Hi everyone:
I have created an custom function for an customized forward and backward process
When I recorded the time consumption of forward and backward process, I found there is alwasy an extra time consumption in backward process.
Is there anyone could tell me why there is an extra time consumption in backward process?

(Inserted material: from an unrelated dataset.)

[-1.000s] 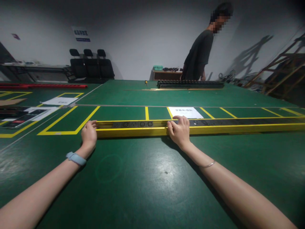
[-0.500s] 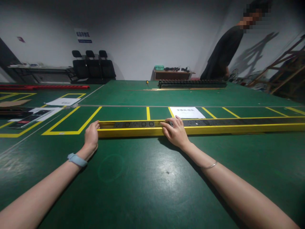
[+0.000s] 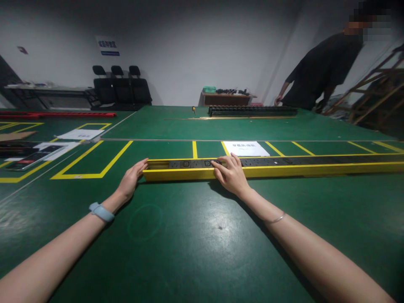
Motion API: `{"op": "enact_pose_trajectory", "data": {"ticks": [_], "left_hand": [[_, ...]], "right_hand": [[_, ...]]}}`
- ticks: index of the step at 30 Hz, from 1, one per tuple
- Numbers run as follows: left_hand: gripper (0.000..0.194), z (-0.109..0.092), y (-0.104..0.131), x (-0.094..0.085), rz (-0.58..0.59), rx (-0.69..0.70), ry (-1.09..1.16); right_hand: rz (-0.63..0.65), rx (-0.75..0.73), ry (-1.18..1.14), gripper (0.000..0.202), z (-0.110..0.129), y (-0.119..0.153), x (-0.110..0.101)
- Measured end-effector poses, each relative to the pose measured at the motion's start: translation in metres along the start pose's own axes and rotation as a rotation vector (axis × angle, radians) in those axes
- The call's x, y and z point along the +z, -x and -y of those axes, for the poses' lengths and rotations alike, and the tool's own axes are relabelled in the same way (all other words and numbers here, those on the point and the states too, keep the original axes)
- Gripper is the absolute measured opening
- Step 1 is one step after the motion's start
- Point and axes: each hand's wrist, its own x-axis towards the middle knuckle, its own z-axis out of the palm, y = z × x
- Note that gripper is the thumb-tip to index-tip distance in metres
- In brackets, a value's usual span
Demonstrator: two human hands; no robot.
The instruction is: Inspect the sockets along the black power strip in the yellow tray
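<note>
A long yellow channel (image 3: 183,174) lies across the green table, with black socket modules (image 3: 195,164) set in a row along its inside. At its left end the yellow interior shows bare. My left hand (image 3: 130,180), wearing a blue band at the wrist, presses stretched fingers against that left end. Further right, my right hand (image 3: 232,173) rests over the channel with its fingers apart, the index fingertip at the sockets. It covers part of the socket row. The channel's far end runs out of view at the right.
Beyond the channel lies a white printed sheet (image 3: 246,148) among yellow tape marks. A black slotted strip (image 3: 252,111) and a yellow-handled tool (image 3: 193,109) are farther back. Red bars (image 3: 63,114) and a dark flat device (image 3: 36,158) lie at left. A person (image 3: 322,71) stands behind the table.
The yellow channel and its sockets have slid right, and my left hand has followed with its fingers straighter. My right hand has stayed nearly in place. The person behind has shifted right.
</note>
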Motion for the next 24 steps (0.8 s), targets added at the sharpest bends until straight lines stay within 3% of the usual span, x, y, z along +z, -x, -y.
{"op": "enact_pose_trajectory", "data": {"ticks": [11,18,24], "left_hand": [[0.056,0.006,-0.008,-0.001,-0.043,0.042,-0.062],[0.052,0.007,-0.009,-0.001,-0.081,-0.006,-0.044],[0.047,0.007,-0.013,-0.009,-0.12,0.023,-0.101]], "right_hand": [[-0.055,0.154,0.032,0.018,-0.019,0.005,-0.005],[-0.029,0.104,0.03,0.019,-0.014,0.007,-0.007],[-0.078,0.191,0.045,0.026,-0.022,0.01,-0.004]]}}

from scipy.linalg import solve as scipy_solve
from torch.autograd import gradcheck
from torch.autograd import Function
from scipy.sparse.linalg import spsolve
import torch
import datetime
from torch.nn import MSELoss
from torch.nn import L1Loss
class SparseDenseSolve(Function):
@staticmethod
def forward(ctx, A, b):
if A.ndim != 2 or (A.shape[0] != A.shape[1]):
raise ValueError("A should be a square 2D matrix.")
step_0 = datetime.datetime.now()
if A.is_sparse:
A_np = A.to_dense().data.numpy()
else:
A_np = A.data.numpy()
step_1 = datetime.datetime.now()
b_np = b.data.numpy()
step_2 = datetime.datetime.now()
x_np = scipy_solve(A_np, b_np)
step_3 = datetime.datetime.now()
x = torch.tensor(x_np, requires_grad=True)
step_4 = datetime.datetime.now()
ctx.save_for_backward(A, b, x)
step_5 = datetime.datetime.now()
print('======forward process=======')
print(' step_1: ', step_1 - step_0)
print(' step_2: ', step_2 - step_1)
print(' step_3: ', step_3 - step_2)
print(' step_4: ', step_4 - step_3)
print(' step_5: ', step_5 - step_4)
return x
@staticmethod
def backward(ctx, grad):
A, b, x = ctx.saved_tensors
step_0 = datetime.datetime.now()
gradb = SparseDenseSolve.apply(torch.transpose(A, 0, 1), grad)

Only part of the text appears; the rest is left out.